Op, can't say shit gets better or fucking anything. Same boat, different outlook. Actually hang on, in case some cool shit happens. Hope you feel better, or anything besides shit.

I found this somewhere, hope it helps.

"If you are struggling please seek help. Here are suicide crisis hotlines for various countries:

United States and Canada: National Suicide Prevention Lifeline - suicidepreventionlifeline.org/

Australia: Lifeline - lifeline.org.au/

Bangladesh: Kaan Pete Roi - shuni.org/

Belgium: 1813 - zelfmoord1813.be/

Brazil: Centro de Valorização da Vida - cvv.org.br/

France: Suicide écoute - suicideecoute.pads.fr/accueil

Denmark: Livslinjen - livslinien.dk/

Finland: HelsinkiMissio Nuorten Kriisipiste - helsinkimissio.fi/

Germany: Telefonseelsorge - telefonseelsorge.de/

India: AASRA - aasra.info/

Iran: Iran Organization of Well Being - moshaver.behzisti.ir/page.aspx?id=1480

Ireland: Samaritans - samaritans.org/

Israel: Eran.Org.il Suicide line - eran.org.il/

Italy: SPS - prevenireilsuicidio.it/

Japan: TELL - telljp.com/lifeline/

Mexico: SAPTEL - saptel.org.mx/index.html

Netherlands: 113 Suicide Prevention - 113.nl/

New Zealand: Lifeline Aotearoa - lifeline.org.nz/

Norway: Call 112

Romania: Alianţa Română de Prevenţie a Suicidului - antisuicid.com/

Singapore: Samaritans of Singapore - sos.org.sg/

Sweden: Självmordslinjen - mind.se/sjalvmordslinjen/

UK: Samaritans - samaritans.org/ "

Kys

Quit being a faggot. My life is a dark abyss, I want to die, but my family loves me. Eat a dick fuck face. Fucks like you are the reason people wanna kill themselves. Quit being a emotional twat, you don't have actual problems or issues, you're just a spoiled fuck.

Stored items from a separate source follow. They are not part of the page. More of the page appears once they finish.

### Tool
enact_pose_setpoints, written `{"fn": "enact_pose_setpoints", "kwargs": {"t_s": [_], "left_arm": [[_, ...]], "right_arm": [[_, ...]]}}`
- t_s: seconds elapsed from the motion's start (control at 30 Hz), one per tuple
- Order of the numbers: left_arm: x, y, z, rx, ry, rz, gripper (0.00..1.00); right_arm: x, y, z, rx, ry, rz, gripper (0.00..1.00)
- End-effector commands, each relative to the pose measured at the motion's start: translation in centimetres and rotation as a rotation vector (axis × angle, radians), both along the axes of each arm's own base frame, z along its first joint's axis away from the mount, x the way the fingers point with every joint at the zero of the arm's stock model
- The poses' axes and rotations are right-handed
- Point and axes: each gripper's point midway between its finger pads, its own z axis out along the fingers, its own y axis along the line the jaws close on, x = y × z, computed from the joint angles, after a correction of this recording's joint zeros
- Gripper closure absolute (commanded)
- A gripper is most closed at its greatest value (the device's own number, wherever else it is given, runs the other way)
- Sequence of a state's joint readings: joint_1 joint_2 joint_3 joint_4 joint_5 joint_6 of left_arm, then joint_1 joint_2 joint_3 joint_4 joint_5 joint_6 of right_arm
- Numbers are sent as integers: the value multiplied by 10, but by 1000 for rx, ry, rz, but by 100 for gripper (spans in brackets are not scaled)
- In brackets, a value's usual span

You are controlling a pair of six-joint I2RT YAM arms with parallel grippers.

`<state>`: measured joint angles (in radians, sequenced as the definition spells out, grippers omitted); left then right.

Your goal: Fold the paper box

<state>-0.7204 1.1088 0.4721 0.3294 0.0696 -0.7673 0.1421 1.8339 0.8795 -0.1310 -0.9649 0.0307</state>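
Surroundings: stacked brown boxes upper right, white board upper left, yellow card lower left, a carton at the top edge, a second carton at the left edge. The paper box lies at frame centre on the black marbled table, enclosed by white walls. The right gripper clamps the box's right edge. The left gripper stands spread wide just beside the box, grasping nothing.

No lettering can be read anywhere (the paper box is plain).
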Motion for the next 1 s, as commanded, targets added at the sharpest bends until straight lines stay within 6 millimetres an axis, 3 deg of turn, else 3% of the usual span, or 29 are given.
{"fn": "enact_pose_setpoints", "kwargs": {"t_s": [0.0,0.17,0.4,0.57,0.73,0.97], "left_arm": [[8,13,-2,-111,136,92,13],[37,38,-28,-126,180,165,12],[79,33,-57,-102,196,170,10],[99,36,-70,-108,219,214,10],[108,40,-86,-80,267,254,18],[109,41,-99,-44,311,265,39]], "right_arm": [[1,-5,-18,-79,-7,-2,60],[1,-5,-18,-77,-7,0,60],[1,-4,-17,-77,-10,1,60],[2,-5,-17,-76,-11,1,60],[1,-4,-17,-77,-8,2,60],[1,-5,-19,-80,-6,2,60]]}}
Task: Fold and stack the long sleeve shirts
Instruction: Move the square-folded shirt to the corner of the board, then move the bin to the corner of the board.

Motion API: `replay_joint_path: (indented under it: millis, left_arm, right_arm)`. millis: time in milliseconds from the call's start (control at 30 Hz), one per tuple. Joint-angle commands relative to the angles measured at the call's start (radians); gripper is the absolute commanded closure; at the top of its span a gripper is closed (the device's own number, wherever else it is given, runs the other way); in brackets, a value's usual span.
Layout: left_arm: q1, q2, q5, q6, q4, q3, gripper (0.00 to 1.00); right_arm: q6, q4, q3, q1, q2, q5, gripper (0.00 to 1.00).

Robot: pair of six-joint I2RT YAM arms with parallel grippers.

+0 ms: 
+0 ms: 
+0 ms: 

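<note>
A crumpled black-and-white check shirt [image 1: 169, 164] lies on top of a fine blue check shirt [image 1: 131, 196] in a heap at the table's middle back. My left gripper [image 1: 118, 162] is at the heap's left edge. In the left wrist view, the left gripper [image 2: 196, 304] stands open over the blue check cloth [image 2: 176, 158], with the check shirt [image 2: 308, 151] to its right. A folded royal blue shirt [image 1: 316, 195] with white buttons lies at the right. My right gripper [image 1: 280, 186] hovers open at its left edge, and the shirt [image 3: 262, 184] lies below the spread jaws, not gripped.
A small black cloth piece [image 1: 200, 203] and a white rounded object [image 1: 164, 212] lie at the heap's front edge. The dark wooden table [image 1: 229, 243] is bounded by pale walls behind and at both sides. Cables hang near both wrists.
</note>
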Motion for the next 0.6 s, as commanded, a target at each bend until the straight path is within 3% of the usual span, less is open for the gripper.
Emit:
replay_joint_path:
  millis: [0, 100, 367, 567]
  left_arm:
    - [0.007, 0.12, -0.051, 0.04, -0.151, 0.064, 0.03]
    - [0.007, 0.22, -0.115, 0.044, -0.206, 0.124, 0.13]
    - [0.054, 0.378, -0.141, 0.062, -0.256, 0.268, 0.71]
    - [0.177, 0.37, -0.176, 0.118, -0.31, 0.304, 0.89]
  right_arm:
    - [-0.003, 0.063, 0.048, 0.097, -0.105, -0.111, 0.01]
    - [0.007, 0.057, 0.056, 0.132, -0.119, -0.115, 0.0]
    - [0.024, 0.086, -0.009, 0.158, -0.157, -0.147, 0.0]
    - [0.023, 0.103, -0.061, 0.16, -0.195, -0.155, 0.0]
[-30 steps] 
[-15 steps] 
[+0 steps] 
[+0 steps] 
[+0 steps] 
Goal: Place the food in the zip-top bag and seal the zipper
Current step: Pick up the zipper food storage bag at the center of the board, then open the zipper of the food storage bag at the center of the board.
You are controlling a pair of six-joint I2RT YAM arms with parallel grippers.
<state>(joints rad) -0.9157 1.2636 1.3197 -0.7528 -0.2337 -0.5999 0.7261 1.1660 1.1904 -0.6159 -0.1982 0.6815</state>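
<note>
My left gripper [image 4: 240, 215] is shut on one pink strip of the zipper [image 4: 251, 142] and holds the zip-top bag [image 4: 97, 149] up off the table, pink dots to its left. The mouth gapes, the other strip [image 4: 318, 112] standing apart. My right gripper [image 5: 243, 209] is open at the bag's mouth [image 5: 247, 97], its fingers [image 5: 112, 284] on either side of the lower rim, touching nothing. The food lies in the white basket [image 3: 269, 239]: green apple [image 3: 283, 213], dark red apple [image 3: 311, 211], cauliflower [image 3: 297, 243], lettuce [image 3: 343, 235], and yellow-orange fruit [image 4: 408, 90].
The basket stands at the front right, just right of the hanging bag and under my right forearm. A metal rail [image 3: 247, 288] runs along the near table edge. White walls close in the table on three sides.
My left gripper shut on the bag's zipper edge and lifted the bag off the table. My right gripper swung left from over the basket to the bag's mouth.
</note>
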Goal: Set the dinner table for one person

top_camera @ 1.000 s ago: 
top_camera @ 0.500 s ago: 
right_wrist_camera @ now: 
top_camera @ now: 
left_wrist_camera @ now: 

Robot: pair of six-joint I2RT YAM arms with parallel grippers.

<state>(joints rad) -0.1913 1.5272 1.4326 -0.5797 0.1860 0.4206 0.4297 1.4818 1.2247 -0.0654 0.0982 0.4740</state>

Hey OP. Just a thought but I'm guessing you don't want to die, you want to not feel shitty right? Like if you have a button you could click to feel less shit, you wouldn't still want to kill yourself. In that respect what you're really looking for is to not feel bad rather than to die. If killing yourself got rid of only the bad feelings I'd say that was a fair trade, but when you die you'll never feel good either. You'll never enjoy time with your family, or have a good meal, or see something cool in nature, or play and good vidya or whatever. You'll never feel anything good ever again.

Weighing it up like that, suicide isn't really what you want. It's never feeling bad again, good again, anything ever again. What you want isn't to not feel anything, it's to not feel shitty. That's a bad trade IMO.

I'd say it's probably worth accepting things are a bit shit for the good that will come. Even if there's only one 'fucking hell I'm so glad I'm alive for this' moment in your life, that's still one more than you'd experience if you died right now.

Just my two cents, hope you're good mate.